James Poniewozik of the New York Times noticed the two different moods apparent on screen, with the story’s many nods to times gone by, but also to puzzles ahead...

At times it feels as if it were a nostalgic 1990 version of the show is alternating scenes with a colder, harder-edged 2017 version.

He also admired the fact that, even now he is no longer the pioneer of the potential of small screen entertainment, David Lynch still has the power to keep us on our toes...

in its familiarly inscrutable first two hours.. it still has the ability to turn your TV into that box — a quietly menacing portal through which something horrifying or wondrous might burst at any moment... even after nearly three decades, Mr. Lynch’s visual imagination remains inimitable.

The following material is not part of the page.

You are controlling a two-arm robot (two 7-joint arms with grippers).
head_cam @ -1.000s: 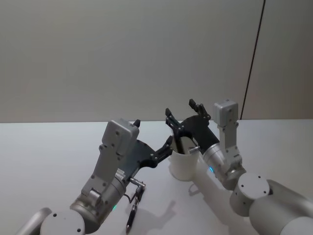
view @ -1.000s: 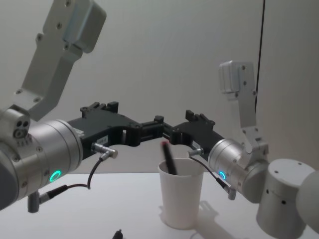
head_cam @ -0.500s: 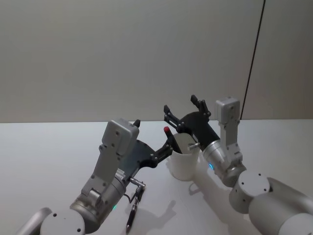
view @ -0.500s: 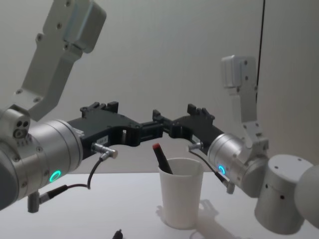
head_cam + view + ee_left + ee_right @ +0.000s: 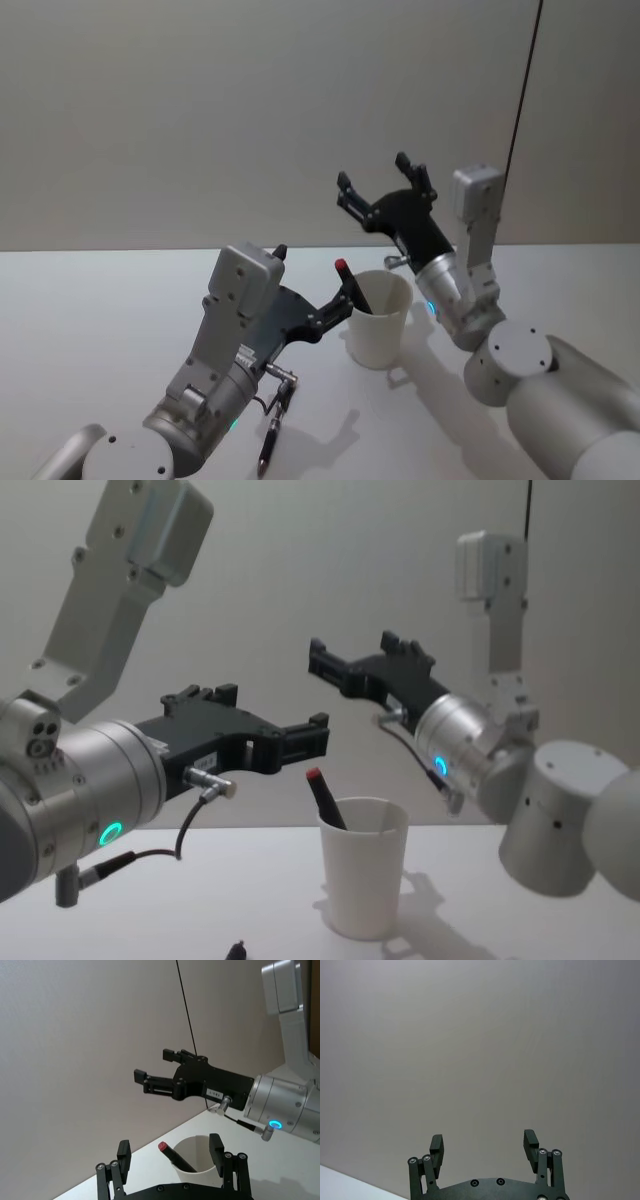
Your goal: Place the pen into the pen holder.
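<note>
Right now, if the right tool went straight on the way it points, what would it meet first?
The way looks free: the open right tool points at the bare wall; how far off is unclear.

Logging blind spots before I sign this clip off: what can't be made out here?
Pen lower half: chest view, hidden by the pen holder wall.
Dark pen-like object on the table: chest view, cut off by the bottom edge.
Pen holder's base: left wrist view, behind the left end effector.
</note>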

Over at Variety, Sonia Saraiya applauds the huge ambition of the thing, while wondering whether some of the charm of the original series may have been lost to big budgets and giving David Lynch so much free hand. However, she too applauds the unique and tireless vision on display here...

The show is very stubbornly itself — not quite film and not quite TV, rejecting both standard storytelling and standard forms. It’s not especially fun to watch and it can be quite disturbing. But there is never a sense that you are watching something devoid of vision or intention. Lynch’s vision is so total and absolute that he can get away with what wouldn’t be otherwise acceptable.

Twin Peaks will air in the UK on Sky Atlantic on Tuesdays at 9pm. Episodes one to four are now available on demand on Now TV.